▶ _What the task requires_:
Write down the listing again exactly as it appears below, without its pictures.

▶ _Collected material_:
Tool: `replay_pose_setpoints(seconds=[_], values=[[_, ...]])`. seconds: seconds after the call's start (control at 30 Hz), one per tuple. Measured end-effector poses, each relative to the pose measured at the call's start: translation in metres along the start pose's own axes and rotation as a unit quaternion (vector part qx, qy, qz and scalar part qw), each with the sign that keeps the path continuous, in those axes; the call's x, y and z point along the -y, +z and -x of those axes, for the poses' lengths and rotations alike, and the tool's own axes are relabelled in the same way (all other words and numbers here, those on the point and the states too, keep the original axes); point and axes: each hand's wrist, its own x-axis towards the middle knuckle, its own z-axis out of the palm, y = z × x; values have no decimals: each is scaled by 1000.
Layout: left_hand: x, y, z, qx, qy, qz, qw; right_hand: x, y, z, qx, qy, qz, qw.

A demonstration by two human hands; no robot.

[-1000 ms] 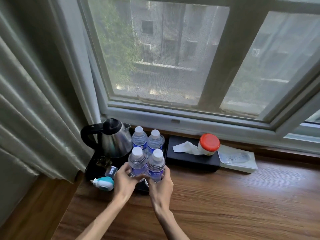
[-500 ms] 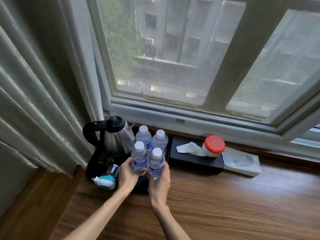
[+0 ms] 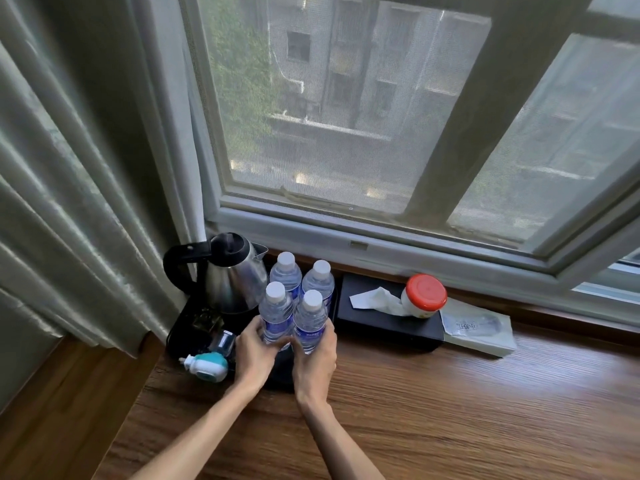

▶ _The completed task_:
Tool: `replay_pose_setpoints(seconds=[_], values=[[_, ...]])`. seconds: seconds after the call's start (control at 30 Hz), one per tuple. Measured end-effector poses, each relative to the pose measured at the call's start: translation in metres along the start pose's own axes and rotation as a unit quaternion (vector part qx, qy, qz and scalar part qw), each with the sign that keeps the path continuous, in those axes; the call's x, y and z point along the -y, +z and -x of those axes, for the poses' lengths and rotations alike, and the tool's own axes are relabelled in the same way (all other words and numbers here, those on the point and the states too, keep the original axes); point and axes: each hand's wrist, its own x-axis towards the middle knuckle, its own z-axis out of the palm, y = z × x; values have no decimals: each is scaled by 1000.
Layout: left_hand: x, y, z, qx, qy, qz, qw; right_hand: x, y, z, qx, qy, qz, qw.

A demonstration by two human hands; no robot.

[-1000 ms] 
[-500 ms] 
[+0 ms] 

With that, the answer is complete.